### Your instructions
Return the following from the records below: each line, word for word, starting with the line that contains "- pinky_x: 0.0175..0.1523" and going on through the line that contains "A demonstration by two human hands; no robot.", with nothing outside that range.

Stored entries:

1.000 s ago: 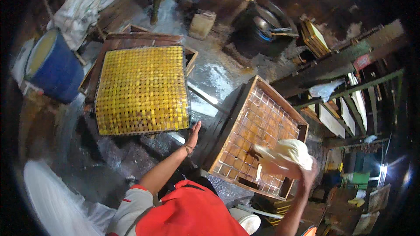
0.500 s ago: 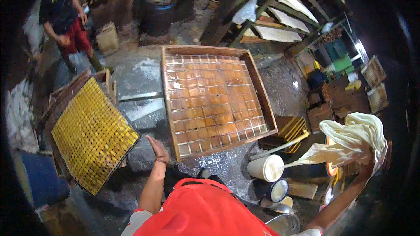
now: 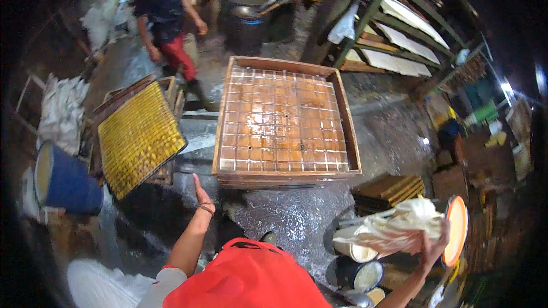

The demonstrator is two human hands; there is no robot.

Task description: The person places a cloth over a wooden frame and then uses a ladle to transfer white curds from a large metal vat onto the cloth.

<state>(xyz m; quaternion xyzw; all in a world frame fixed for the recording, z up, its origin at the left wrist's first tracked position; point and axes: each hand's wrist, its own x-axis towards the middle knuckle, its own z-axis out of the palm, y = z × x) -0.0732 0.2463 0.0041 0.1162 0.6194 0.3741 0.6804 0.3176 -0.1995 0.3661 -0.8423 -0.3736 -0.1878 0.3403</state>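
Observation:
My right hand (image 3: 435, 249) is closed on a bunched cream cloth (image 3: 402, 225), which trails leftward over a white bucket (image 3: 361, 252) and partly hides it. Just beyond that hand is an orange-rimmed round container (image 3: 456, 231). My left hand (image 3: 204, 198) is held out with its fingers stretched, empty, near the close left corner of a square wooden frame (image 3: 291, 178). Inside the frame, a pale grid of lines crosses a wet brown board (image 3: 268, 120). Left of my left hand, a yellow woven mat (image 3: 140, 140) leans tilted on wooden crates.
A person (image 3: 165, 23) in a dark shirt stands at the far left, near a large dark pot (image 3: 251, 28). Stacked boards (image 3: 388, 190) lie right of the frame. A blue barrel (image 3: 71, 179) lies at left; a rack (image 3: 394, 34) holds white sheets at back right.
My right hand has lowered the cloth and swung it left over the bucket. The person at the back has walked rightward. My view has shifted; my left hand stays outstretched.

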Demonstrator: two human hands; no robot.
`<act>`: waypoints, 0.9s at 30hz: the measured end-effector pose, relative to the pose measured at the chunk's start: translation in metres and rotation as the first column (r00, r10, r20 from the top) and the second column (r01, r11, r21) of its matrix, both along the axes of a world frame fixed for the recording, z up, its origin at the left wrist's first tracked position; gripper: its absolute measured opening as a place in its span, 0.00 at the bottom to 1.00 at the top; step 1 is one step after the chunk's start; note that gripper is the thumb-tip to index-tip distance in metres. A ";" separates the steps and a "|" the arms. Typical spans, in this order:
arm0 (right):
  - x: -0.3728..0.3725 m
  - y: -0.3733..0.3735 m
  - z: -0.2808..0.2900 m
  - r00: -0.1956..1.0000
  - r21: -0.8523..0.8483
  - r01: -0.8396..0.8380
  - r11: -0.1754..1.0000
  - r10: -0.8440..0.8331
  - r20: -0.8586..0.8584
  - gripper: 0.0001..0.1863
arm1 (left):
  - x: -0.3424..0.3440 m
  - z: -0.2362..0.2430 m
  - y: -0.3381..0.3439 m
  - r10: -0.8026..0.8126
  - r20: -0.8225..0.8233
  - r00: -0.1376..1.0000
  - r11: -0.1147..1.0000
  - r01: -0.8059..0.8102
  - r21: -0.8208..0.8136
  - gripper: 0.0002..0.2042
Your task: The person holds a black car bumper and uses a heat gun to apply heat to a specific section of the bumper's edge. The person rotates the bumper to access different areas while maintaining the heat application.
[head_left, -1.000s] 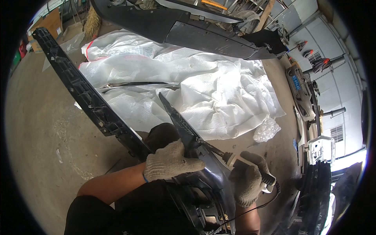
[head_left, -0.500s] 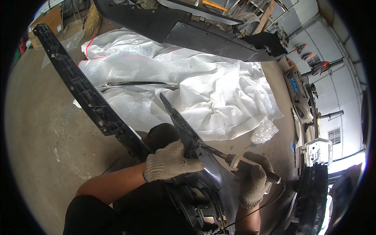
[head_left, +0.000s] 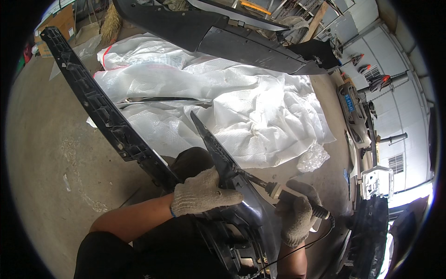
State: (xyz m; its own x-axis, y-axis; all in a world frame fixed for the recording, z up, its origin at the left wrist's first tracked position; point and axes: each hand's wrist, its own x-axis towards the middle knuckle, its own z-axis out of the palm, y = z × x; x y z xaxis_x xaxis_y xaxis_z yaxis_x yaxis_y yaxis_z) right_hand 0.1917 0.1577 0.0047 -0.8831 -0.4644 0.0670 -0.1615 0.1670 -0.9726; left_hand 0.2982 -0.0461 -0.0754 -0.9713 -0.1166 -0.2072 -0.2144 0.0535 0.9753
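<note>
A glossy black plastic car bumper point(head_left: 260, 209) lies across my lap, its narrow pointed end reaching forward over the bubble wrap. My left hand point(head_left: 204, 193), in a knitted grey glove, grips the bumper near its bend; some of its fingers are hidden behind the plastic. My right hand point(head_left: 298, 218), also gloved, is wrapped round the dark handle of a corded hot-air welding gun point(head_left: 281, 193). The gun has a pale collar and a metal nozzle pointing left at the bumper's edge, close to my left hand. Whether the nozzle touches the plastic I cannot tell.
Crumpled white bubble wrap point(head_left: 241, 116) covers the floor ahead. A long black ribbed part point(head_left: 100, 107) slants past my left side. Another dark bumper point(head_left: 251, 46) stands at the far side. More car bumpers point(head_left: 354, 114) lie by the right wall, and the gun's cable point(head_left: 297, 251) trails below.
My right hand and the hot-air welding gun have shifted very slightly, with the gun's rear end a little lower. My left hand keeps its grip on the bumper.
</note>
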 end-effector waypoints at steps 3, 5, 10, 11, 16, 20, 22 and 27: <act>0.002 0.001 -0.003 0.999 -0.051 0.033 0.998 -0.033 0.002 0.32 | 0.000 -0.008 0.002 0.013 -0.056 0.998 1.000 -0.013 0.014 0.34; 0.001 0.001 -0.003 1.000 -0.043 0.030 0.999 -0.030 -0.004 0.32 | 0.000 -0.004 0.001 0.006 -0.051 0.999 0.999 -0.004 0.041 0.35; 0.003 -0.003 0.001 0.999 -0.047 0.033 0.998 -0.032 0.021 0.31 | 0.000 -0.007 0.001 0.009 -0.051 0.999 1.000 -0.008 0.022 0.36; 0.002 -0.002 0.001 1.000 -0.049 0.024 0.999 -0.023 0.016 0.30 | 0.000 -0.006 0.001 0.002 -0.036 0.999 1.000 -0.001 0.014 0.37; -0.001 -0.001 -0.005 0.999 -0.087 0.017 0.996 -0.015 0.030 0.29 | -0.001 -0.009 0.001 -0.018 0.016 1.000 1.000 0.018 -0.023 0.38; 0.000 -0.001 0.000 0.999 -0.071 -0.009 0.997 0.012 0.039 0.28 | -0.001 -0.009 0.001 -0.019 -0.002 1.000 1.000 0.019 -0.022 0.38; -0.001 -0.001 -0.001 0.999 -0.085 -0.012 0.996 0.016 0.041 0.28 | -0.001 -0.008 0.001 -0.016 -0.012 1.000 1.000 0.015 -0.027 0.38; -0.006 0.002 -0.006 0.999 -0.065 -0.019 0.998 0.021 0.028 0.28 | -0.001 -0.014 0.001 -0.023 -0.031 0.999 1.000 0.023 -0.016 0.38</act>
State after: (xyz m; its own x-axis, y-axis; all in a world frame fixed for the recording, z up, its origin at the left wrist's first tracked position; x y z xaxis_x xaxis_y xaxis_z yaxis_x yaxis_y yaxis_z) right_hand 0.1852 0.1601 -0.0009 -0.8757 -0.4775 0.0724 -0.1365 0.1008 -0.9855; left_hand 0.2972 -0.0456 -0.0891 -0.9797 -0.0971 -0.1754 -0.1828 0.0735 0.9804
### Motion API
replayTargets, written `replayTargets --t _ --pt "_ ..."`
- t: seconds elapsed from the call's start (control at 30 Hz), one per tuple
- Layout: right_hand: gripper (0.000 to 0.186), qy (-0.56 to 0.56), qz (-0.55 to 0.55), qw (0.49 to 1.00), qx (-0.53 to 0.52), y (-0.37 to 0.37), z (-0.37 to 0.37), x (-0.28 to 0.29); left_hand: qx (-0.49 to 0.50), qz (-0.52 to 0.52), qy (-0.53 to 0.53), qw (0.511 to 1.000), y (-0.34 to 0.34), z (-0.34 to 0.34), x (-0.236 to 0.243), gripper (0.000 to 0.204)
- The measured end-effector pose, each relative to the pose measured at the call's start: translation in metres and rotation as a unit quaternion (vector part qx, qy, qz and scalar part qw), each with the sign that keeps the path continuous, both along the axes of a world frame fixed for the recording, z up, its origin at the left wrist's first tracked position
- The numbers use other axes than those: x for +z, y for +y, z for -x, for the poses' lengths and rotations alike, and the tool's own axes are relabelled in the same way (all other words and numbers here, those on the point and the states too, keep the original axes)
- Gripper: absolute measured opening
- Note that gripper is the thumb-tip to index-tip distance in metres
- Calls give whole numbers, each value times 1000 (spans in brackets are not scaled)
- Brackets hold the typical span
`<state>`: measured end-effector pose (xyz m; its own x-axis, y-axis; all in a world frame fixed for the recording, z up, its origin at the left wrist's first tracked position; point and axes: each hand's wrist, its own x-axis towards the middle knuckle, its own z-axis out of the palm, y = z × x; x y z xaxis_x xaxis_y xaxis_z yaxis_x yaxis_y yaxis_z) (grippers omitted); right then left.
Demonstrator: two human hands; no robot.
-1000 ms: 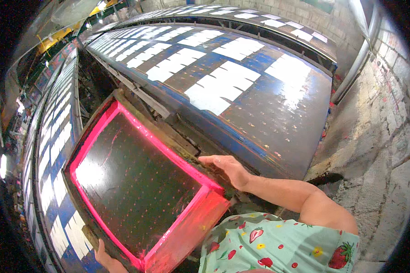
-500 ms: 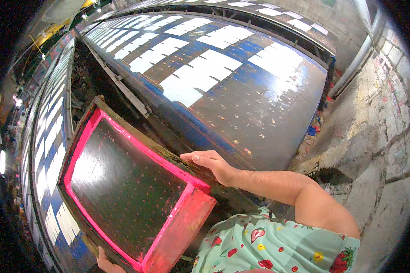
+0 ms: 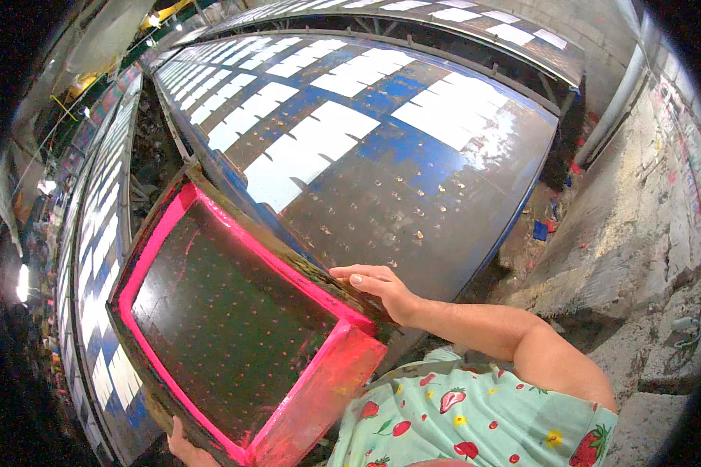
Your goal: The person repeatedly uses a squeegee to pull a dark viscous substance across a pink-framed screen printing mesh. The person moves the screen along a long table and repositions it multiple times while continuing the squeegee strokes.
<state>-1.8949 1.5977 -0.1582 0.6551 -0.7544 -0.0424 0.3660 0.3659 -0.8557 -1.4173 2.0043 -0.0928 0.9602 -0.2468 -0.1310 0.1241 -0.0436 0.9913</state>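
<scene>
I carry a screen printing frame (image 3: 234, 327) between my two hands, tilted in front of my body. Its dark mesh is speckled with pink dots and bordered by bright pink strips, and a wider pink-stained band runs along the side near me. My right hand (image 3: 378, 289) holds the worn far-right edge, fingers laid over the rim and the thumb beside them. At the lower left edge, my left hand (image 3: 187, 447) grips the frame from outside; most of it is hidden beneath the frame and by the picture's lower border.
A long dark printing table (image 3: 389, 210) with rows of white fabric pieces (image 3: 311, 144) stretches ahead. Another such table (image 3: 105, 288) runs along the left, with a narrow gap between. A rough block wall (image 3: 623, 257) and a pipe (image 3: 611, 117) stand at right; scraps litter the floor beside it.
The view has shifted, so the near table and its white pieces sit further left. The frame appears slightly right and lower in the picture. Both hands keep their hold on it.
</scene>
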Motion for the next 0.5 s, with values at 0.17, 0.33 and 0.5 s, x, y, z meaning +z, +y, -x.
replayTargets --t 0.17,0.33,0.5 --pt "57 33 23 999 -17 -1 16 4 38 -50 -55 997 -42 11 -19 47" --pt "58 89 52 994 -29 -14 33 15 -2 10 -1 1000 -63 35 -36 44" --pt "57 104 54 992 -46 -43 55 13 -3 -5 -2 1000 -93 49 -36 43"
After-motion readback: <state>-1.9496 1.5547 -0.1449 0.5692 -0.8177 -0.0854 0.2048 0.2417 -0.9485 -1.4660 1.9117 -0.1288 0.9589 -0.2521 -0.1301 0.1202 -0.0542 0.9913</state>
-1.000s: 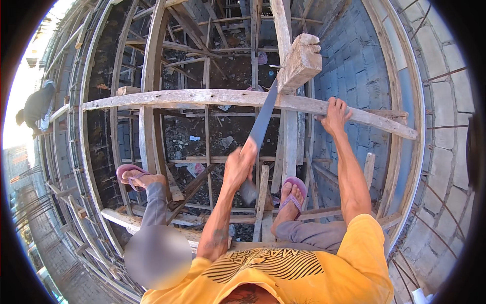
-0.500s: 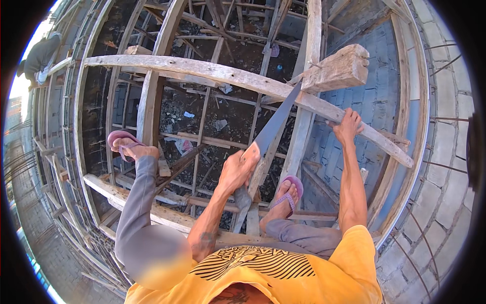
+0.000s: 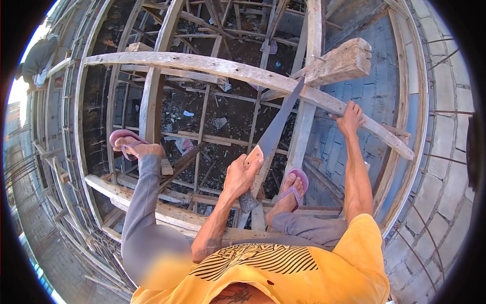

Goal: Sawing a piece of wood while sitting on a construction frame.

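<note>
"So, what has just changed for us?"

"We now have more of the handsaw [image 3: 280,120] on our near side than a second ago, and its handle [image 3: 254,155] sits farther back from the long beam [image 3: 248,74]. We read that as a pull, leaving only the far end of the blade at the beam."

"Where does the saw lie, then?"

"It slants from near left to far right, its tip over the beam, close to the left end of the wooden block [image 3: 338,64]. Whether the teeth bite, we cannot tell."

"And our fingers?"

"On our left hand [image 3: 239,176] they wrap tightly round the handle. On our right hand [image 3: 350,120] they curl over the beam, right of the blade, and seem closed on it. We'd judge that hold steadies the beam."
</note>
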`<action>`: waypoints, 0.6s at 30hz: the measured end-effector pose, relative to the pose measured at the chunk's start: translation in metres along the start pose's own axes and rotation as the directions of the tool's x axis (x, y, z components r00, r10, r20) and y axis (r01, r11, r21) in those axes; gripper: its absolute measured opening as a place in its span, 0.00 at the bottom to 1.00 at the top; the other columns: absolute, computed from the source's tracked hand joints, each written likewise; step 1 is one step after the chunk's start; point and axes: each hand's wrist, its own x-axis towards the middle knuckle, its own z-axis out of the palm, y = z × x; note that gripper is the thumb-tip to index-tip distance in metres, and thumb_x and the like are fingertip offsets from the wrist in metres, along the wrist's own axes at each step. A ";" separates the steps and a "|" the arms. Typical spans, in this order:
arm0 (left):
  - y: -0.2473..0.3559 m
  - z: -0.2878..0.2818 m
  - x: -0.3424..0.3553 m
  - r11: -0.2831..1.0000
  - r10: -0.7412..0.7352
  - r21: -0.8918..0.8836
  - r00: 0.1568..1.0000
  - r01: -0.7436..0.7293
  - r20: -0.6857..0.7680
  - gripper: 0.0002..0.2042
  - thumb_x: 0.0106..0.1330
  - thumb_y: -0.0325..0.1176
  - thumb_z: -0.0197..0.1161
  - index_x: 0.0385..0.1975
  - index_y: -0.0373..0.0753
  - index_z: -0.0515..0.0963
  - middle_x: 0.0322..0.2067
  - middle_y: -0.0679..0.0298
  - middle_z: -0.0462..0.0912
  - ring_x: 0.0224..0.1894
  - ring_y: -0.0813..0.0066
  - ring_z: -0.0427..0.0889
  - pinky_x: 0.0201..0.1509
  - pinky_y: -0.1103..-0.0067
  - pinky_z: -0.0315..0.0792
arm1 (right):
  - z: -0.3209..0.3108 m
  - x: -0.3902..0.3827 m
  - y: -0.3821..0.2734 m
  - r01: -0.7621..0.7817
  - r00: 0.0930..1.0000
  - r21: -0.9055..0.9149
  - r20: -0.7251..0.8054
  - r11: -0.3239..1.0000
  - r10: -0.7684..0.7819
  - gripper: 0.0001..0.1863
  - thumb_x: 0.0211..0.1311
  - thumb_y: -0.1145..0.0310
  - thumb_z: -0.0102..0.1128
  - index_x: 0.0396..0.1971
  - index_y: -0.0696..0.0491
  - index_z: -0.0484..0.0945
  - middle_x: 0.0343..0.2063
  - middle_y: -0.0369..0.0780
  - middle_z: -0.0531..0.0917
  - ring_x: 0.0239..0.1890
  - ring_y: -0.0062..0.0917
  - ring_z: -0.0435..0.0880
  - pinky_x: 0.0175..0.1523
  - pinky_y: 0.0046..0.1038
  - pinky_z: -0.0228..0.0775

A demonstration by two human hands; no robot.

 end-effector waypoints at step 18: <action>0.011 0.028 0.052 0.983 0.168 -0.055 0.983 -0.173 -0.079 0.21 0.71 0.48 0.63 0.27 0.35 0.74 0.18 0.66 0.74 0.15 0.80 0.73 0.17 0.79 0.68 | -0.009 -0.005 -0.025 0.024 1.000 0.042 0.019 0.999 -0.025 0.38 0.44 0.59 0.84 0.53 0.52 0.69 0.55 0.43 0.74 0.67 0.43 0.65 0.66 0.69 0.48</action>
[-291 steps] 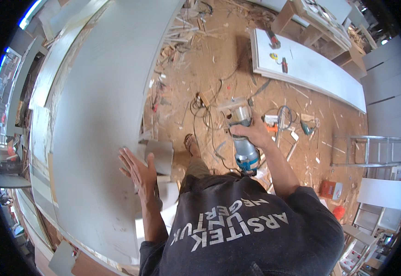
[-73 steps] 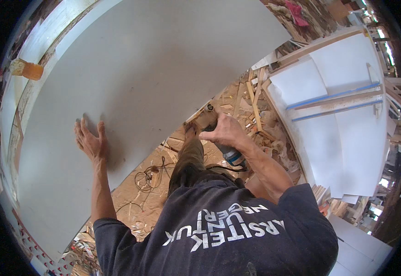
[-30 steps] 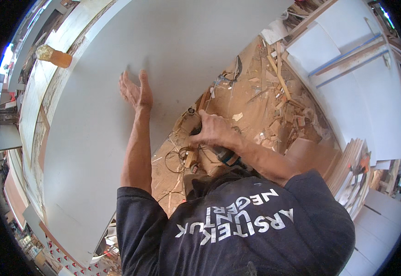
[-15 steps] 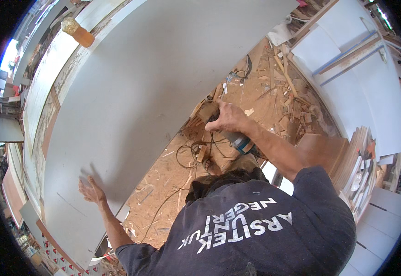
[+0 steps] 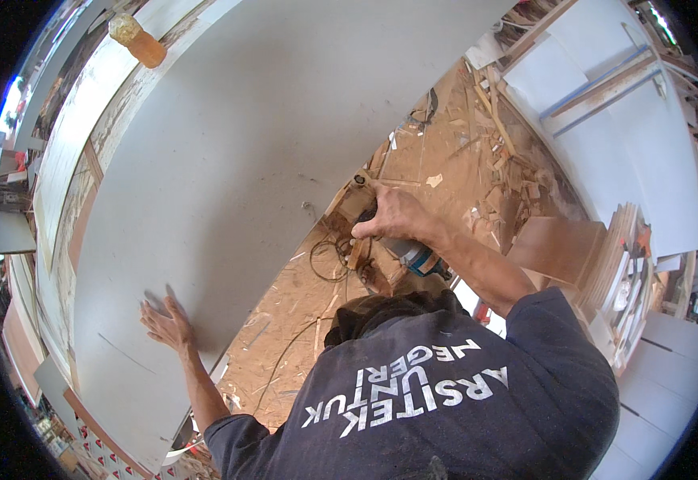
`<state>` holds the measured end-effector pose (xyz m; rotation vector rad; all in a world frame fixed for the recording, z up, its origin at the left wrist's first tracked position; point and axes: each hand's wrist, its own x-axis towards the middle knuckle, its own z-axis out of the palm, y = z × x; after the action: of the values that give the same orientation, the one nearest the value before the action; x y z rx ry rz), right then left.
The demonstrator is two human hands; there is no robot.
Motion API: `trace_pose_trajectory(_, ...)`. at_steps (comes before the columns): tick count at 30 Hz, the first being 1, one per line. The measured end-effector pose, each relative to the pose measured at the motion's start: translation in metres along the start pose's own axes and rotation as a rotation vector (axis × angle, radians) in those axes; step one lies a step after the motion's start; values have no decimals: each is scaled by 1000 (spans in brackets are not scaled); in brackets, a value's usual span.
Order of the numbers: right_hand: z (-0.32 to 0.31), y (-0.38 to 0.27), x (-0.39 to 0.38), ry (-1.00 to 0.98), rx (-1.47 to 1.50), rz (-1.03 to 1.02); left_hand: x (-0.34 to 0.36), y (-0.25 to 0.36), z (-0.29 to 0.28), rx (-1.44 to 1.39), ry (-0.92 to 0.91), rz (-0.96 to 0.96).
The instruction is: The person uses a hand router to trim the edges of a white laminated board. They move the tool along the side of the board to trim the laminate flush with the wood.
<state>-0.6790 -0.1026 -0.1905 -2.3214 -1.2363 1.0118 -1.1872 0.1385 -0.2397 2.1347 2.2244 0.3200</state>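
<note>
A long grey board [image 5: 229, 152] runs diagonally in front of me. My left hand [image 5: 168, 322] lies on its near left part, palm down with the fingers spread, holding nothing. At the board's right edge, my right hand [image 5: 397, 214] grips a teal and black power tool that looks like a trim router [image 5: 423, 260]. The tool is tilted sideways, its brownish base end beside the board edge and its body toward me. My fingers and palm cover part of it, and the cutting end is hidden. Small crumbs of debris dot the board near that edge.
Wood scraps [image 5: 517, 188] and a coiled cable [image 5: 329, 260] litter the brown floor [image 5: 437, 144]. An amber bottle-like object [image 5: 138, 42] sits beyond the board's far left edge. White panels [image 5: 629, 152] and stacked strips [image 5: 617, 264] stand on the right.
My left hand has turned flatter, its fingers spreading over the board. My right hand has moved slightly toward me with the tool, and more debris shows on the board near the edge.
</note>
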Motion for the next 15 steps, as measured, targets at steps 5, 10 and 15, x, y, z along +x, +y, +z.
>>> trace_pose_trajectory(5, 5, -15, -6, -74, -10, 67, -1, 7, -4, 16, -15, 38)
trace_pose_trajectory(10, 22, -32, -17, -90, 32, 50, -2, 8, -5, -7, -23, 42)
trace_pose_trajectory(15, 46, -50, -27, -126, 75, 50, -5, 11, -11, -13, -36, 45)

### Solution to the problem
  - pinky_x: 0.0175..0.1523
  - pinky_y: 0.0046..0.1038
  - pinky_z: -0.0228..0.0775

A demonstration by two human hands; no robot.

Nothing further remains in this exercise.